• _Action item_
No pictures belong in the copy. Retype exactly, and only, the stretch of lines below from the one with "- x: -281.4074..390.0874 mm" through the one with "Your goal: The".

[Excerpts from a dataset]
┄┄┄┄┄┄┄┄┄┄┄┄┄┄┄┄┄┄┄┄

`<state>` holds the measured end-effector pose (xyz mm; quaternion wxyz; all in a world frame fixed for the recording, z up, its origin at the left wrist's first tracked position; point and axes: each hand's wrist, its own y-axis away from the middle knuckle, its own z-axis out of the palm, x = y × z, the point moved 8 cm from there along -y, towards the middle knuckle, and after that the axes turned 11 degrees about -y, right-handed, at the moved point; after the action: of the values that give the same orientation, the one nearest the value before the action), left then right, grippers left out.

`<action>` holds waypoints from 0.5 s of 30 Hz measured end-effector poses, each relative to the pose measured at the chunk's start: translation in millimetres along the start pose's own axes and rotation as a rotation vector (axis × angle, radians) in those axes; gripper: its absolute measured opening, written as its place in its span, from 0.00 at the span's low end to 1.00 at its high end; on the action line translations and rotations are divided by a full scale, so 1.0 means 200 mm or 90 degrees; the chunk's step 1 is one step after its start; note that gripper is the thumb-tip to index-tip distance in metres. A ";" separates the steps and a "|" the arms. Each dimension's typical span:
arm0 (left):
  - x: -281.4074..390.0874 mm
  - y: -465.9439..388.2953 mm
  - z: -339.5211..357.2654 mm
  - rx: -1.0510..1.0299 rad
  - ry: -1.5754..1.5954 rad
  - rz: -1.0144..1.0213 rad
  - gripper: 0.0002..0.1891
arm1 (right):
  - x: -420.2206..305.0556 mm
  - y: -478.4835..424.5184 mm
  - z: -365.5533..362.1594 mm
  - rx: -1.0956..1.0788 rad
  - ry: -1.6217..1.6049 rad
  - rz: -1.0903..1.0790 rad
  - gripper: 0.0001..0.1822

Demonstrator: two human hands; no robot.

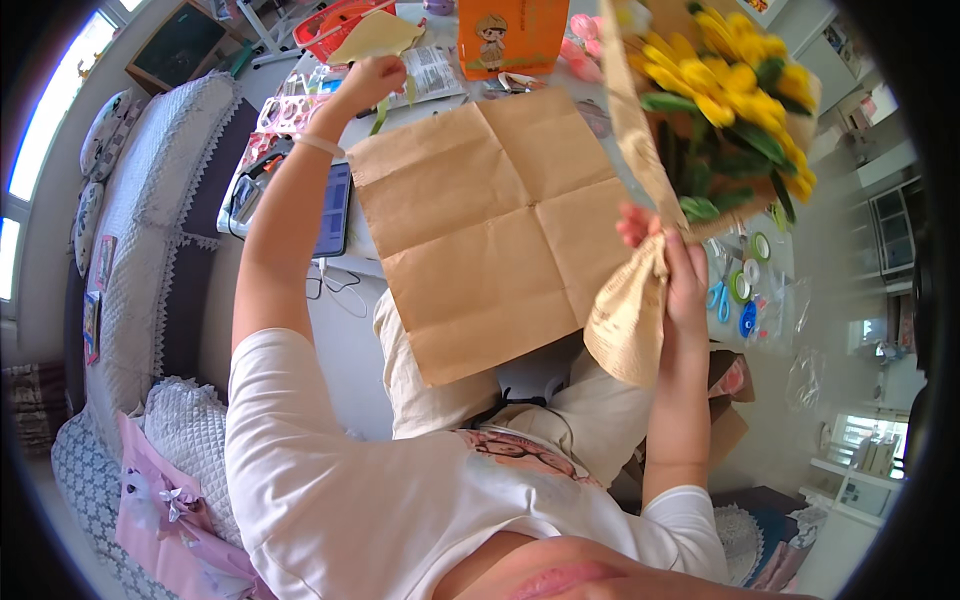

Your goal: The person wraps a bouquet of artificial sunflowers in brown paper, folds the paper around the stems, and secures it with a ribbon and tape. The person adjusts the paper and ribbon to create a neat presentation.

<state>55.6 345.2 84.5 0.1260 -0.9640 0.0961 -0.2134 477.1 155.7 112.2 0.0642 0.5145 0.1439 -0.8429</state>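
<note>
My right hand [679,274] grips the gathered neck of a bouquet wrapped in brown, printed kraft paper [630,322]. Above that grip, yellow fabric-like flowers [712,75] with green leaves fill the wrap, and its paper tail flares out below. Over the far left of the table, my left hand [375,82] is closed on a thin green ribbon [379,116], whose ends hang down. A creased square sheet of kraft paper [487,225] lies between my arms, its near edge reaching over my lap.
Beyond my left hand are a red basket [322,30] and a pale yellow piece [375,37]. An orange printed bag [510,37] stands at the back. Near the left edge lies a tablet [334,214]. Blue scissors [718,300] and green tape rolls [741,286] are at right.
</note>
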 end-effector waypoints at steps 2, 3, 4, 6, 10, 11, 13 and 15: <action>0.12 -0.08 -0.14 -0.002 0.078 0.009 0.09 | -0.01 -0.15 0.16 -0.088 0.005 -0.028 0.17; 0.20 -0.10 -0.20 0.006 0.105 0.033 0.09 | -0.01 -0.22 0.24 -0.097 -0.016 -0.030 0.17; 0.28 -0.12 -0.25 0.013 0.133 0.058 0.09 | -0.02 -0.28 0.32 -0.094 -0.021 -0.020 0.16; 0.46 -0.12 -0.25 -0.018 0.161 0.080 0.09 | 0.02 -0.41 0.40 -0.111 -0.056 0.002 0.15; 0.86 0.03 -0.22 -0.009 0.147 0.148 0.10 | 0.07 -0.60 0.50 -0.222 -0.098 0.039 0.11; 0.93 0.07 -0.19 -0.002 0.117 0.178 0.10 | 0.08 -0.60 0.52 -0.245 -0.117 0.048 0.11; 1.03 0.13 -0.12 0.038 0.179 0.185 0.09 | 0.12 -0.57 0.48 -0.206 -0.106 0.088 0.12; 1.10 0.18 -0.04 0.020 0.220 0.192 0.10 | 0.17 -0.53 0.40 -0.173 -0.103 0.109 0.13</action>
<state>243.2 257.5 165.8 0.1529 -0.8859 0.2559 -0.3553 365.9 232.2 134.7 0.2158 0.4417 0.2064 -0.8460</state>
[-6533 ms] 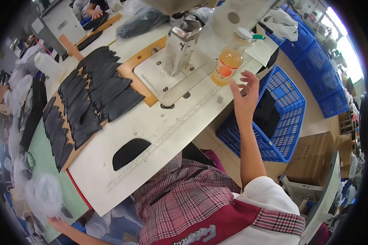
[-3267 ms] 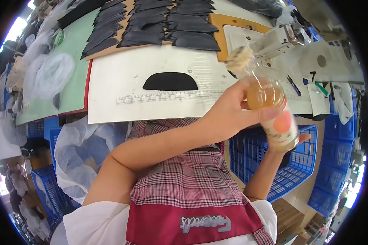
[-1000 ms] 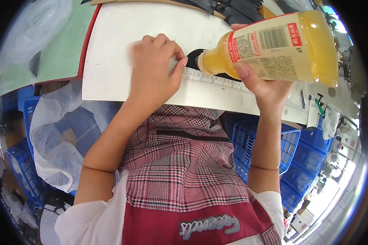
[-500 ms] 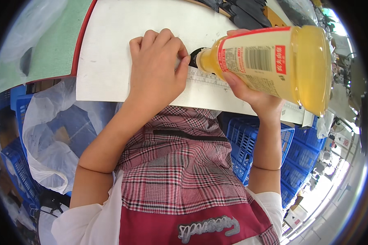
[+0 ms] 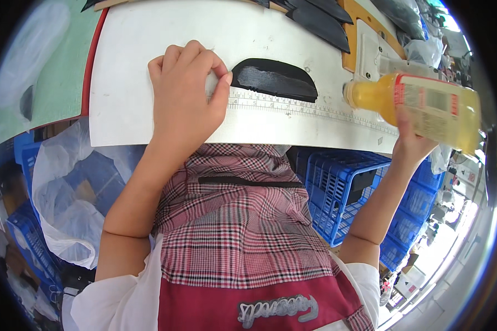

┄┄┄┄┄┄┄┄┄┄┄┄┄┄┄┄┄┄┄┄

• _Result of this task_
  - x: -281.4074..390.0874 mm
  - y: -465.9439..388.2953 mm
  - z: -339.5211..357.2654 mm
  - rx: -1.0510..1.0299 rad
  - ry: -1.5754..1.5954 rad
  - rz: -1.0144..1.0213 rad
  - gripper: 0.0002..0.1891
arm1 (right):
  - x: -420.2206..305.0556 mm
  - y: -478.4835..424.5184 mm
  - z: -365.5533..362.1594 mm
  - rx: -1.0956..1.0788 rad
  - ry: -1.6217..1.6049 rad
  - rz: -1.0903..1.0790 rad
  - gripper: 0.0001..0.1822

Demonstrator: two human hands; no robot.


Your goal: The person wraps a bouquet of artificial sunflowers in brown paper, folds the paper around the stems, and secures it with a ribbon and tape. The person adjusts the paper and ribbon to create a neat presentation.

That concludes the output.